2. And then, after that beginning, we have exploratory questions. “Hey, you know you are a sinner, don’t you?” That’s like years ago, when my mother was dying of cancer, the doctor walking in and saying, “Hey, Barb, you know you’ve got cancer, don’t you?” We treat it so superficially. There is no weight; no solemnity.

Instead, we must tell them: “Sir, there is a terrible malady upon you and a judgment coming.” Because if you just tell a man, “Sir, you know, you are a sinner?” you do not touch heart conviction at all. Go ask the devil if he knows he is a sinner. He will say, “Well, yes, I am. A mighty good one at that, or a mighty bad one depending on how you look at it. But, yes. I know I am a sinner.”

The question is not “do you know you are a sinner?” The question is: Is the Holy Spirit so at work in your heart through the preaching of the Gospel, that a change been wrought, so that the sin you once loved you now hate, and the sin you once desired to embrace, you are wanting to run from it as though you were running from a dragon?

3. And then people today ask the question: “Do you want to go to heaven?” This is the reason I would not let my children go to 98% of the Sunday schools and vacation Bible schools in evangelical churches, because some well-meaning person stands up and says, “Isn’t Jesus wonderful,” after showing the Jesus film. “Yes,” the children respond.

“How many of you little children love Jesus?” “Oh, I do.”

“Who wants to accept Jesus into their little heart?” “Oh, I do.”

And they get baptized. And they may walk like Christians for a little bit because they have been taught well. They are being raised in a Christian culture, sort of, a church culture anyway. But when they turn 15 or 16, when they have a strength of will, they begin to break the bonds. They begin to live in wickedness. And then we go after them saying, “You are Christians; you are just not living like it. Stop your backsliding.”

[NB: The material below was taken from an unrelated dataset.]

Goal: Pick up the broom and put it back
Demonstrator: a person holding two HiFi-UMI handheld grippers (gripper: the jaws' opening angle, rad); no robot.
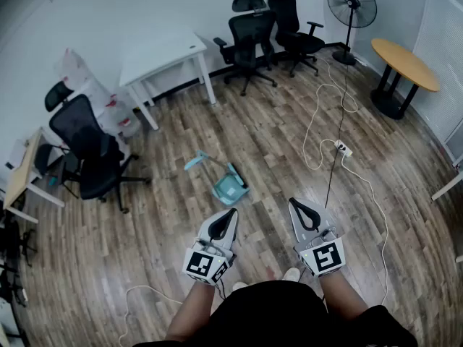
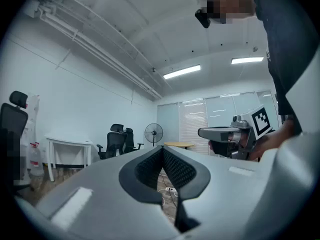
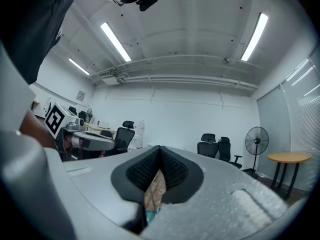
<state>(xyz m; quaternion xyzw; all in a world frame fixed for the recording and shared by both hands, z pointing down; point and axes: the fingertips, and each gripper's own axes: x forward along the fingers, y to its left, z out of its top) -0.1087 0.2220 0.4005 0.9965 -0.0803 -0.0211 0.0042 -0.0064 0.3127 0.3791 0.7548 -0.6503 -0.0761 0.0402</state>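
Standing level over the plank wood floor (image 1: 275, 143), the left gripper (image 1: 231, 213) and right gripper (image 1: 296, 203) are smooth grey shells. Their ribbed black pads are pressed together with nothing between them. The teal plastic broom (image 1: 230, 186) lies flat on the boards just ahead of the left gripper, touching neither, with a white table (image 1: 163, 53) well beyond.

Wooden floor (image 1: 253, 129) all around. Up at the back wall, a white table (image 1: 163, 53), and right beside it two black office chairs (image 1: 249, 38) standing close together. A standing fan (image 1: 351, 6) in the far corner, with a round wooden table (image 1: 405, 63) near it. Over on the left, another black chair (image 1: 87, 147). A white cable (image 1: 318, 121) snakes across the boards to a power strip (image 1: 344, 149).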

Instead, we must go to them biblically and say, “You made a confession of faith in Christ. You professed Him even in baptism, but now it seems as though you have turned away from Him. Examine yourself. Test yourself. There is little evidence of any true conversion in you!”

And then after college, when they are 24 or 25, or maybe 30, they come back to church and rededicate their life. They join right in with that pseudo Christian morality that encompasses “churchianity” in America. And in the last great Day, they hear this: “Depart from me you worker of iniquity. I never knew you” (Mat 7:23).

You say, “Brother Paul, you are so angry.” Have I not a right to be? Somebody must be crying out for revival. But we haven’t even got the foundations straight. Oh, that revival would come and straighten our foundations! But while we have open eyes and ears, and have Scripture in front of us, should we not correct these things about the Gospel invitation?

So why do we ask this question, “Would you like to go to heaven?” My dear friend, everybody wants to go to heaven—they just don’t want God to be there when they get there! The question is not, “do you want to go to heaven?” The question is this: “Do you want God? Have you stopped being a hater of God? Has Christ become precious to you? Do you desire Him?

”That is what political theory is all about, my dear friend. Everybody wants to go to heaven; but men are haters of God. So the question is not do you want to go to a special place where you will no longer hurt and you will get everything you want. The question is: Do you want God? Has Christ become precious to you?